Your task is to transcribe all of the data below exactly, omitting the images.

________

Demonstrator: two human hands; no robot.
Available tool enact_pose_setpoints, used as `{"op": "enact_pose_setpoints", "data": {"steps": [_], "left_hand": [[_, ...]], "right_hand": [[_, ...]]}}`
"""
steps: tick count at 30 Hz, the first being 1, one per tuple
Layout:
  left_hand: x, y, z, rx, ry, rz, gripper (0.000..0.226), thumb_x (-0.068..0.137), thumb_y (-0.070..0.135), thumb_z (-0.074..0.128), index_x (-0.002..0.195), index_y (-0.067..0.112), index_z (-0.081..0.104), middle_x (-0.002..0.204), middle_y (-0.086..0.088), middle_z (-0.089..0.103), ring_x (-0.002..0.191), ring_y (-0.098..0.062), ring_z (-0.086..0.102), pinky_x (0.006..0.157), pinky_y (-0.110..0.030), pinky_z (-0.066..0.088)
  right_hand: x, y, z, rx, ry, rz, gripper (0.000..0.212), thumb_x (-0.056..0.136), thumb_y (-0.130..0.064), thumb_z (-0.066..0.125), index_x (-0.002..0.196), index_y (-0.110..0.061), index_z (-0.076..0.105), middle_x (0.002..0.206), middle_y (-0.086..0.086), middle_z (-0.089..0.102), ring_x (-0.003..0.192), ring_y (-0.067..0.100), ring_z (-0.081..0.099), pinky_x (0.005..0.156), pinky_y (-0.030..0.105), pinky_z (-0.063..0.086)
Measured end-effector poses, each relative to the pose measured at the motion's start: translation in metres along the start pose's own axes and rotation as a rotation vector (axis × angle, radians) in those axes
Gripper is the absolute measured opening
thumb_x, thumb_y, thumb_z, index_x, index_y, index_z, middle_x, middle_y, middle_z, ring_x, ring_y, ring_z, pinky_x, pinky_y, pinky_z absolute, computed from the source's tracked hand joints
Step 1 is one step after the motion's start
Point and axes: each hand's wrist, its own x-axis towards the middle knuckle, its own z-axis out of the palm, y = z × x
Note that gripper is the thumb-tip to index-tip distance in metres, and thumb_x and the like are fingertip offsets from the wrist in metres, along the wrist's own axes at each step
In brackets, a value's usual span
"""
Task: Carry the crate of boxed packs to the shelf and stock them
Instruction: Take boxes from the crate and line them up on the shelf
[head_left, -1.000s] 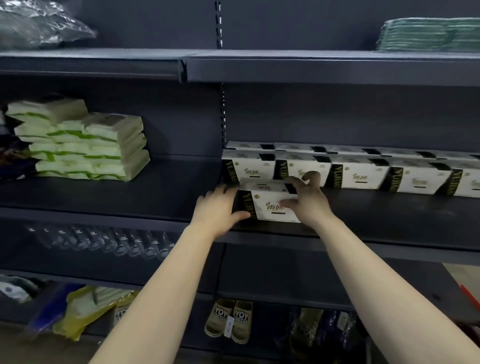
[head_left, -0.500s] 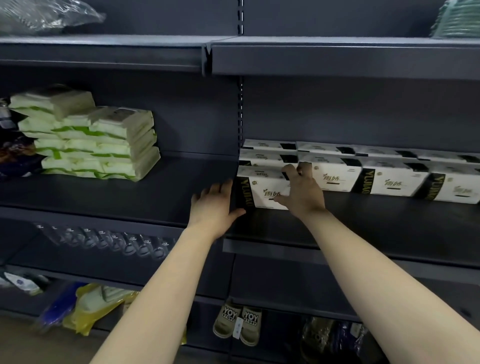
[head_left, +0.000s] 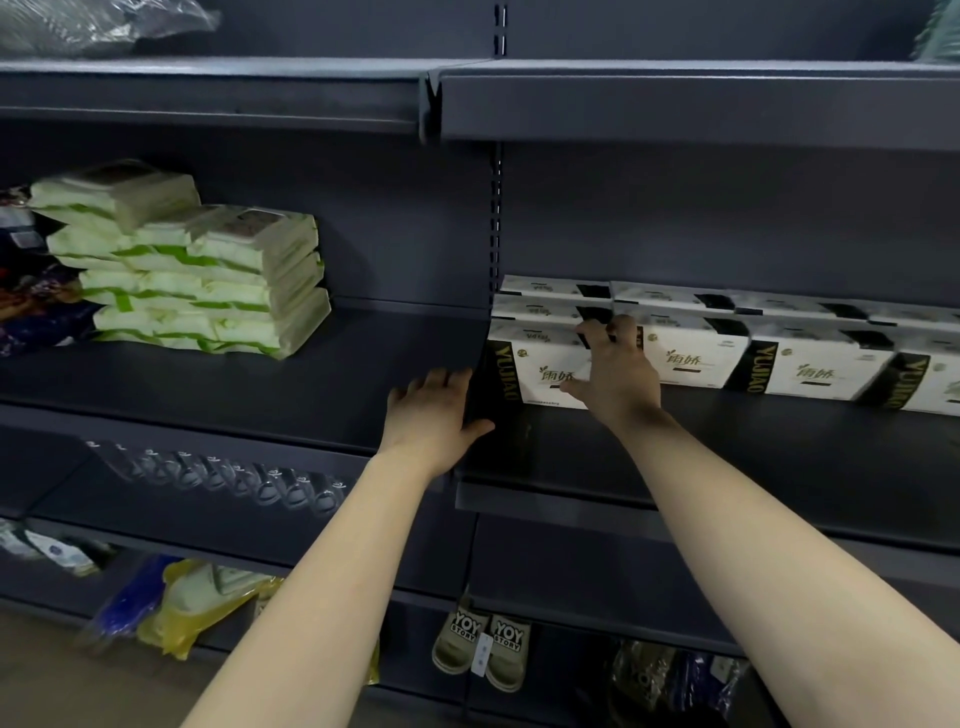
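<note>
The fingers (head_left: 436, 379) of our left hand (head_left: 434, 415) lie straight and flat against the black end panel of the pack. The fingers (head_left: 621, 327) of our right hand (head_left: 618, 379) curl over its top edge with the thumb on its printed front, so this hand is gripping it.

The dark shelf (head_left: 727, 452) carries everything, and its board ends just left of where we work, at a joint with the neighbouring board. Along it runs a row of boxed packs (head_left: 810, 364), faces forward, with more of them lined up behind. On the neighbouring board, well apart, sits a stack of green-and-white soft packs (head_left: 208, 275). The boxed pack (head_left: 540, 371) we hold stands at the left end of the front row, touching the box beside it. A pair of slippers (head_left: 483, 644) stands on a low shelf below. The crate is not in view.

We judge this pack is almost placed and only needs squaring up. If our left palm pushes harder than the right hand steers, the pack could twist and jam against its neighbour, or shove the boxes behind out of line. Easing it leftward instead risks its end overhanging the joint, where it would sit tilted.
</note>
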Motion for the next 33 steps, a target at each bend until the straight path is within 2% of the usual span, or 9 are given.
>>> {"op": "enact_pose_setpoints", "data": {"steps": [14,20,24,28,31,33], "left_hand": [[0.002,-0.004,0.006,-0.002,-0.017,0.014,0.069,0.093,0.058,0.049,0.150,0.028,0.025,0.149,-0.004,0.036,0.134,-0.028,0.038,0.106,-0.044,0.033],[0.001,-0.002,0.005,0.001,-0.021,0.015,0.066,0.094,0.057,0.048,0.149,0.027,0.028,0.148,-0.003,0.037,0.132,-0.027,0.040,0.105,-0.043,0.033],[-0.003,0.003,0.002,-0.025,-0.017,0.024,0.064,0.094,0.055,0.048,0.149,0.027,0.029,0.146,-0.003,0.038,0.131,-0.027,0.041,0.105,-0.042,0.033],[-0.007,0.016,-0.002,-0.027,-0.023,0.036,0.064,0.094,0.054,0.049,0.148,0.027,0.030,0.144,-0.004,0.040,0.129,-0.027,0.044,0.103,-0.043,0.035],[-0.012,0.032,-0.004,-0.027,-0.006,0.069,0.063,0.094,0.054,0.048,0.147,0.026,0.032,0.143,-0.004,0.042,0.128,-0.028,0.045,0.101,-0.042,0.036],[-0.016,0.046,-0.005,-0.034,0.004,0.095,0.063,0.094,0.054,0.049,0.147,0.026,0.032,0.145,-0.004,0.042,0.128,-0.028,0.045,0.100,-0.042,0.037]], "right_hand": [[0.005,0.001,0.006,0.011,0.024,0.016,0.073,0.075,-0.035,0.082,0.134,-0.023,0.041,0.143,0.013,0.026,0.102,0.036,0.061,0.077,0.046,0.058],[0.002,0.003,0.007,0.037,0.033,0.023,0.074,0.076,-0.033,0.082,0.137,-0.024,0.041,0.143,0.012,0.027,0.107,0.035,0.059,0.078,0.045,0.058],[-0.004,0.008,0.002,0.082,-0.008,-0.017,0.082,0.076,-0.024,0.082,0.144,-0.027,0.037,0.150,0.007,0.023,0.120,0.035,0.053,0.086,0.043,0.055],[-0.017,0.018,-0.011,0.177,-0.067,-0.077,0.098,0.076,-0.019,0.081,0.154,-0.027,0.021,0.158,0.004,0.018,0.137,0.034,0.038,0.105,0.046,0.044],[-0.034,0.024,-0.023,0.224,-0.070,-0.016,0.101,0.079,-0.020,0.079,0.155,-0.025,0.013,0.161,0.006,0.014,0.144,0.032,0.026,0.114,0.045,0.033],[-0.046,0.032,-0.034,0.212,-0.073,0.032,0.096,0.081,-0.024,0.077,0.155,-0.025,0.015,0.159,0.007,0.019,0.143,0.031,0.028,0.113,0.046,0.035]]}}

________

Written solution >>
Demonstrator: two human hands; no robot.
Available tool enact_pose_setpoints, used as `{"op": "enact_pose_setpoints", "data": {"steps": [_], "left_hand": [[_, ...]], "right_hand": [[_, ...]]}}`
"""
steps: tick count at 30 Hz, the first being 1, one per tuple
Layout:
  left_hand: x, y, z, rx, ry, rz, gripper (0.000..0.226), thumb_x (-0.068..0.137), thumb_y (-0.070..0.135), thumb_z (-0.074..0.128), index_x (-0.002..0.195), index_y (-0.067..0.112), index_z (-0.081..0.104), middle_x (-0.002..0.204), middle_y (-0.086..0.088), middle_z (-0.089..0.103), ring_x (-0.002..0.191), ring_y (-0.098..0.062), ring_z (-0.086..0.102), pinky_x (0.006..0.157), pinky_y (-0.110..0.030), pinky_z (-0.066..0.088)
  right_hand: x, y, z, rx, ry, rz, gripper (0.000..0.212), thumb_x (-0.056..0.136), thumb_y (-0.130..0.064), thumb_z (-0.066..0.125), index_x (-0.002..0.196), index_y (-0.110..0.061), index_z (-0.076..0.105), middle_x (0.002..0.206), middle_y (-0.086..0.086), middle_z (-0.089..0.102), ring_x (-0.003..0.192), ring_y (-0.067..0.100), ring_z (-0.081..0.099), pinky_x (0.005..0.156), pinky_y (-0.030..0.105), pinky_z (-0.063..0.086)
Measured end-effector poses, each relative to the pose measured at the motion's start: translation in metres along the start pose's own axes and rotation as a rotation vector (axis × angle, radians) in those axes
Gripper is the absolute measured opening
thumb_x, thumb_y, thumb_z, index_x, index_y, index_z, middle_x, middle_y, middle_z, ring_x, ring_y, ring_z, pinky_x, pinky_y, pinky_z absolute, computed from the source's tracked hand joints
Step 1 is one step after the motion's start
Point and axes: each hand's wrist, its own x-axis towards the middle knuckle, its own z-axis out of the palm, y = z × x
Note that gripper is the thumb-tip to index-tip distance in metres, and thumb_x and the like are fingertip offsets from the wrist in metres, along the wrist's own axes at each step
In brackets, a value's usual span
"""
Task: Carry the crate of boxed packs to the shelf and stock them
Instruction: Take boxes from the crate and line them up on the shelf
[head_left, -1.000s] 
[head_left, -0.500s] 
[head_left, +0.000s] 
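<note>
The fingers (head_left: 436, 379) of our left hand (head_left: 434, 415) lie straight and flat against the black end panel of the pack. The fingers (head_left: 621, 327) of our right hand (head_left: 618, 379) curl over its top edge with the thumb on its printed front, so this hand is gripping it.

The dark shelf (head_left: 727, 452) carries everything, and its board ends just left of where we work, at a joint with the neighbouring board. Along it runs a row of boxed packs (head_left: 810, 364), faces forward, with more of them lined up behind. On the neighbouring board, well apart, sits a stack of green-and-white soft packs (head_left: 208, 275). The boxed pack (head_left: 540, 371) we hold stands at the left end of the front row, touching the box beside it. A pair of slippers (head_left: 483, 644) stands on a low shelf below. The crate is not in view.

We judge this pack is almost placed and only needs squaring up. If our left palm pushes harder than the right hand steers, the pack could twist and jam against its neighbour, or shove the boxes behind out of line. Easing it leftward instead risks its end overhanging the joint, where it would sit tilted.
</note>
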Motion for the next 33 steps, a target at each bend until the straight path is within 2% of the usual span, or 9 are given.
>>> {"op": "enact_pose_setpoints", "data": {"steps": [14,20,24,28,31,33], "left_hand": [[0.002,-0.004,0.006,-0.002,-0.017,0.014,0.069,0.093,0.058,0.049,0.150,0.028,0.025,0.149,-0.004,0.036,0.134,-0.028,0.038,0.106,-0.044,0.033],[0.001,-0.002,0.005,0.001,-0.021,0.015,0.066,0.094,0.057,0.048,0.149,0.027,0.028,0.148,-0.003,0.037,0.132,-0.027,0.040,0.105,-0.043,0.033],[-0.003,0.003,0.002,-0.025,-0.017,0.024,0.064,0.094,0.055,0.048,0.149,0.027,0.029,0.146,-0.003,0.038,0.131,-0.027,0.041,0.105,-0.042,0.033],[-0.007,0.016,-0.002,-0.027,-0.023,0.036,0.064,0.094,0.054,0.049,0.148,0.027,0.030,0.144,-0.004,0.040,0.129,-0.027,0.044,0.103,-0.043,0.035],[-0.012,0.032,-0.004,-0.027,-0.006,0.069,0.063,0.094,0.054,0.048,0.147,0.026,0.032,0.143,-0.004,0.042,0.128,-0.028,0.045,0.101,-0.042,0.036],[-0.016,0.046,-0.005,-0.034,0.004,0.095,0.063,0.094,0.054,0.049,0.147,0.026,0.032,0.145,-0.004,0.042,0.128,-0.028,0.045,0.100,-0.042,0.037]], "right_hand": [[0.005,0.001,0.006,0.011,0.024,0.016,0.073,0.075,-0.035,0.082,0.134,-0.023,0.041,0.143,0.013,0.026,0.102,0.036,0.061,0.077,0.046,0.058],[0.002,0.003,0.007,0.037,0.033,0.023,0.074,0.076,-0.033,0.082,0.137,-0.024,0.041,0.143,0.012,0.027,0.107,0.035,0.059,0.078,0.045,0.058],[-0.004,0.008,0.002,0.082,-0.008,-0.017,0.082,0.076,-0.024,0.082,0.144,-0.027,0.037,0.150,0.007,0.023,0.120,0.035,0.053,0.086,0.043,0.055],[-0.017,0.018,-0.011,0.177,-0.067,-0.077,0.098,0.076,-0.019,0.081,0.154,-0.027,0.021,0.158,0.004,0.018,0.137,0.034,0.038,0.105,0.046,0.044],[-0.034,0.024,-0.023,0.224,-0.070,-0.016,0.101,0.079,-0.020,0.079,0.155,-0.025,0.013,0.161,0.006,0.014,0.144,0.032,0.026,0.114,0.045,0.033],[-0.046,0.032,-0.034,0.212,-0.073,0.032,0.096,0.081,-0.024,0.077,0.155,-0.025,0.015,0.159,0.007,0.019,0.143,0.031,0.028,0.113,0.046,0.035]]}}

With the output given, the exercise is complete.